Qu’entend-on par poliovirus dérivé d’une souche vaccinale?

Questions-réponses
31 mars 2014

Q: Qu’entend-on par poliovirus dérivé d’une souche vaccinale?

R: Le vaccin antipoliomyélitique oral (VPO) contient une forme atténuée (affaiblie) du poliovirus qui active une réponse immunitaire de l’organisme. Quand le VPO est administré à un enfant, la souche vaccinale affaiblie se réplique dans l’intestin pendant une période limitée, ce qui lui permet de développer son immunité en synthétisant des anticorps. Pendant ce temps, la souche vaccinale est également excrétée. Dans les zones où l’assainissement est insuffisant, ces virus vaccinaux excrétés peuvent se propager dans la communauté locale (ce qui peut conférer la protection à d’autres enfants par le biais de l’immunisation « passive ») avant de finir par s’éteindre.

Il arrive de temps en temps, dans les populations ayant une très faible immunité, que la souche vaccinale excrétée puisse continuer de circuler sur une durée prolongée. Plus elle survit longtemps, plus elle peut subir de mutations génétiques. Dans de très rares cas, le virus acquiert, par mutation, la capacité de provoquer une paralysie et il est devenu ce que l’on appelle un poliovirus circulant dérivé d’une souche vaccinale (PVDVc).

Cela prend du temps pour qu’un PVDVc apparaisse. En général, il faut que la souche ait pu circuler dans une population peu ou pas immunisée pendant au moins 12 mois. Les PVDV circulants émergent quand la vaccination systématique ou les activités de vaccination supplémentaires (AVS) sont mal exécutées, la population restant alors sensible au poliovirus, qu’il dérive de la souche vaccinale ou qu’il soit sauvage. Le problème ne vient donc pas du vaccin lui-même, mais de la faible couverture vaccinale. Lorsqu’une population est bien immunisée, elle est protégée contre ces deux types de virus.

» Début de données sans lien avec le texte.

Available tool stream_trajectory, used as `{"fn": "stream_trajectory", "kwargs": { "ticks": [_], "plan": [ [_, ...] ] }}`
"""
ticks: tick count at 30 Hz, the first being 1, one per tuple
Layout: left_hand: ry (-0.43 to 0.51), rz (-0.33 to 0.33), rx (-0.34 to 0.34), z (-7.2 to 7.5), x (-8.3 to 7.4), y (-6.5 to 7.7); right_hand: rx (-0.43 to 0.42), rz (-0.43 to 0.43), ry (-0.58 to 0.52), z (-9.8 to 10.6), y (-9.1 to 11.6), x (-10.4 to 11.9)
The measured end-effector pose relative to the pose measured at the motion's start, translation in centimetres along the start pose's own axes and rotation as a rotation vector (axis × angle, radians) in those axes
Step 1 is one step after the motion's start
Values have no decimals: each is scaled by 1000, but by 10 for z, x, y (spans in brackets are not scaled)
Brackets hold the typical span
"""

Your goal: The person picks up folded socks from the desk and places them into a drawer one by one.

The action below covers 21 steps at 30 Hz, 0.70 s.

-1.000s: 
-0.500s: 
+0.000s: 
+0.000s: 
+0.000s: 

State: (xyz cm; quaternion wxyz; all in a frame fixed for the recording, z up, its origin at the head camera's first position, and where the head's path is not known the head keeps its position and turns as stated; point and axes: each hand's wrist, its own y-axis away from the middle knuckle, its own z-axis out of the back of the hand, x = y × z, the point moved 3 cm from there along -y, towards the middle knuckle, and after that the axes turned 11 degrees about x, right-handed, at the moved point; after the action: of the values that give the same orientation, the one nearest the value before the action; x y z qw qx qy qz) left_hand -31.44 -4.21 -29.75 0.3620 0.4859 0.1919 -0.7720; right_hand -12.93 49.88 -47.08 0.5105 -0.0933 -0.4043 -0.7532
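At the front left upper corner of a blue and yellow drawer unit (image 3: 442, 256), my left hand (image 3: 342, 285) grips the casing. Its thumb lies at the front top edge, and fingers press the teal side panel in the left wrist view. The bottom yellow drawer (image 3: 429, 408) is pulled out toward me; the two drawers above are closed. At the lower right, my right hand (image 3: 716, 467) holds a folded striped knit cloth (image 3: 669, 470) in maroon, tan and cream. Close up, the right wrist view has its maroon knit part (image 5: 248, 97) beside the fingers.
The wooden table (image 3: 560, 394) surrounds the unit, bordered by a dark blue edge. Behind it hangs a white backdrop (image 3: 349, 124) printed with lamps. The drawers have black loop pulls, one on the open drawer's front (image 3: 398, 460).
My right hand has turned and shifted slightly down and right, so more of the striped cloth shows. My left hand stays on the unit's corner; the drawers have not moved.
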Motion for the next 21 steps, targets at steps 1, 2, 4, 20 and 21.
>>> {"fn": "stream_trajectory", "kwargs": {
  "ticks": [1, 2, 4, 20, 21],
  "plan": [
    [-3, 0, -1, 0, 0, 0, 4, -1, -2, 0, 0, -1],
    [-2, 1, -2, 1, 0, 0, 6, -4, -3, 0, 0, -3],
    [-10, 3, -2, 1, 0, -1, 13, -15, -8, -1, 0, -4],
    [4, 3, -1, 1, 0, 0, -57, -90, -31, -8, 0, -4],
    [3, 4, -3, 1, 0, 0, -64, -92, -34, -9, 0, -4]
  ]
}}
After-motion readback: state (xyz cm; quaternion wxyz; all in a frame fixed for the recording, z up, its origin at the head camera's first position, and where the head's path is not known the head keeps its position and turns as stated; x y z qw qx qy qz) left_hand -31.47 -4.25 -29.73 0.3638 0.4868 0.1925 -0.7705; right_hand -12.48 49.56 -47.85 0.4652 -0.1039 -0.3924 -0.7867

Depuis 2000, plus de 10 milliards de doses ont été administrées à près de 3 milliards d’enfants. Ainsi, plus de 10 millions de cas de poliomyélite ont été évités, soit un recul du nombre de cas de 99%. Au cours de cette période, 20 flambées épidémiques dues à des PVDVc se sont produites dans 20 pays et ont entraîné 655 cas d’infection par le PVDV.

Le faible risque représenté par les PVDVc n’est rien en comparaison des énormes avantages associés au VPO pour la santé publique. Chaque année, des centaines de milliers de cas dus au poliovirus sauvage sont évités. Plus de 10 millions de cas ont été évités depuis le commencement de l’administration du VPO à grande échelle, il y a 20 ans.

Dans le passé, la circulation des PVDV a été rapidement interrompue au moyen de campagnes de vaccination de qualité comportant deux à trois tournées. La solution est toujours la même pour toutes les flambées de poliomyélite : administrer plusieurs fois à chaque enfant le vaccin antipoliomyélitique oral pour interrompre la transmission, quelle que soit l’origine du virus.